Toxoplasmosis is a neglected disease caused by infection by the protozoan Toxoplasma
gondii. One-third of the global population is expected to be by infected T. gondii. In Europe and North
America, most infections do not induce disease, except in the context of immunosuppression. However,
in endemic regions such Central and South America, infections induce severe ocular and potentially lethal
disease, even in immunocompetent individuals.
The immune response against T. gondii infection involves components of innate immunity even in the
chronic phase of the disease, including dangerous signal molecules such as extracellular nucleotides.
Purinergic signaling pathways include ionotropic and metabotropic receptors activated by extracellular
nucleotides that are divided into P2X, P2Y, and A1 receptor families.

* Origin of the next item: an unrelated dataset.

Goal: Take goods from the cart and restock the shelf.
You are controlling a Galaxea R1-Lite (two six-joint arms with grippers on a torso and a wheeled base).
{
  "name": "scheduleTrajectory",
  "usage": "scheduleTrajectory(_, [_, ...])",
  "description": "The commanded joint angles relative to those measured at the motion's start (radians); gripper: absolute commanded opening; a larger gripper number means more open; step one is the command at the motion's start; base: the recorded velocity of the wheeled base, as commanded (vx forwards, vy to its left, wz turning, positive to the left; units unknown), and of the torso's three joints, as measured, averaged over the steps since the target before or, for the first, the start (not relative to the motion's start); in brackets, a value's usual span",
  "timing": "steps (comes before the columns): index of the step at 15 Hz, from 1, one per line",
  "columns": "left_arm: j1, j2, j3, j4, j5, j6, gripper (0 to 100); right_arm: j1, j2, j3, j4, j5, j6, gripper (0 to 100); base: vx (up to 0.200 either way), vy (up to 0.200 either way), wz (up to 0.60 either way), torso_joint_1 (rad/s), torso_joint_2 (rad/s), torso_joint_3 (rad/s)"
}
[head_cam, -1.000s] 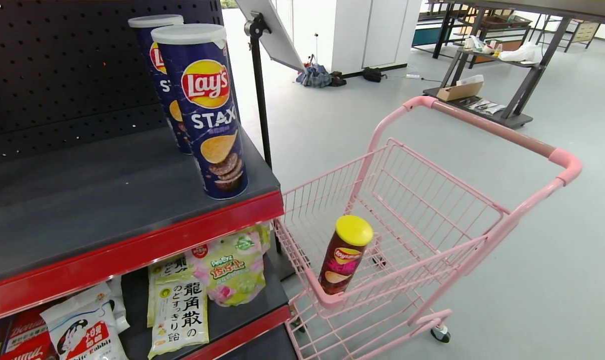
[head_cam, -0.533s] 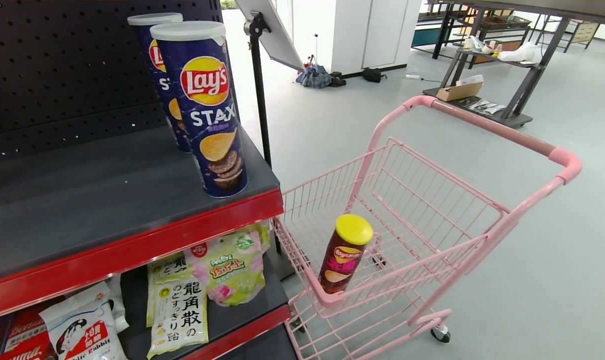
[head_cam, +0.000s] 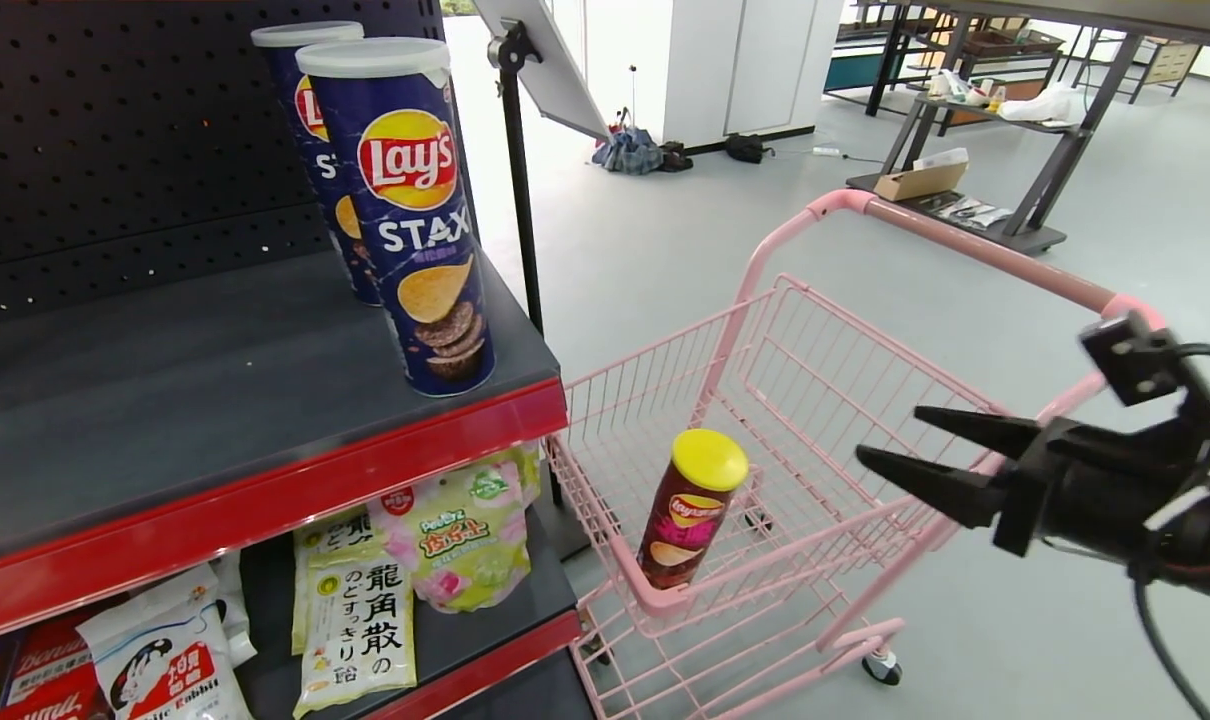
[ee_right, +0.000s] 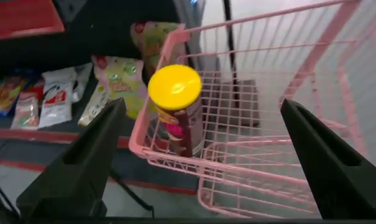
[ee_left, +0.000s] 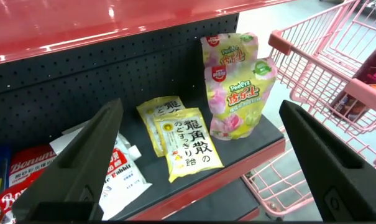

The activation of purinergic signaling
impacts biological systems by modulating immune responses to intracellular pathogens such as T.
gondii. Ten years ago, purinergic signaling in the T. gondii infection was reported for the first time. In
this review, we update and summarize the main findings regarding the role of purinergic signaling in T.
gondii infection; these include in vitro findings: the microbicidal effect of P2Y and P2X7 activation
phagocytic cells and parasite control by P2X7 activation in non-phagocytic cells; and in vivo findings:
the promotion of early pro-inflammatory events that protect the host in acute and chronic models.